Task to carry out:
When you reproduce the data, keep every word exactly as it stands and leave the pictures out.

Input data:
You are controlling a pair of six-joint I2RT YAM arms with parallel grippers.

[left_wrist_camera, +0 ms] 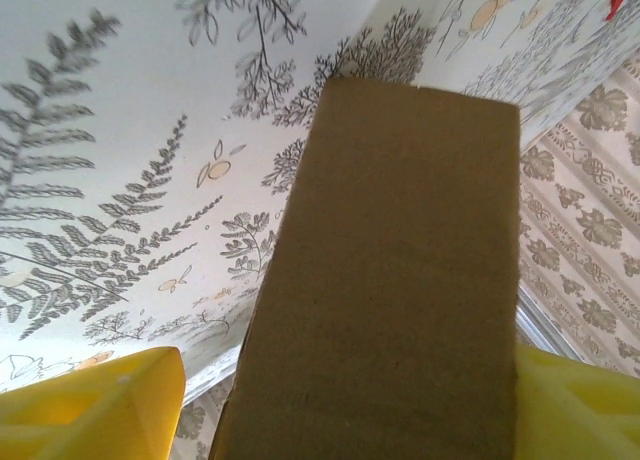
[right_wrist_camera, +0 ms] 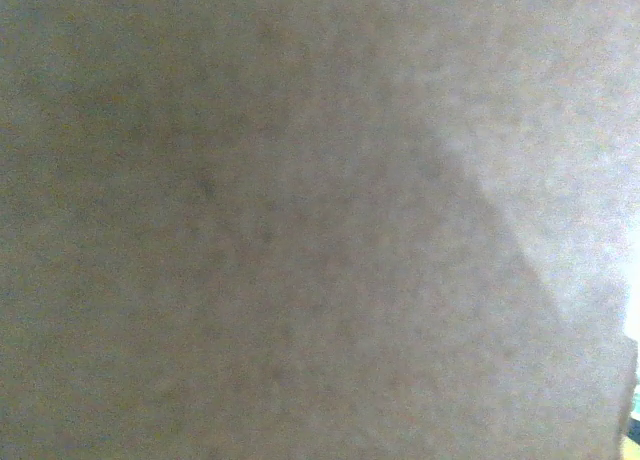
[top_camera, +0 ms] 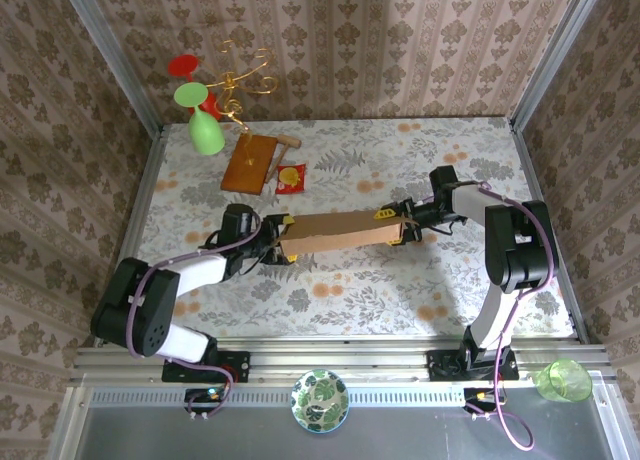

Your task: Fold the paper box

Exercise answer:
You are controlling a pair of six-joint I2RT YAM arms with parallel grippers.

[left_wrist_camera, +0 ms] 
[right_wrist_camera, +0 ms] 
[top_camera, +0 ms] 

Your task: Fold the paper box

For this exercise, nothing further remains to be done.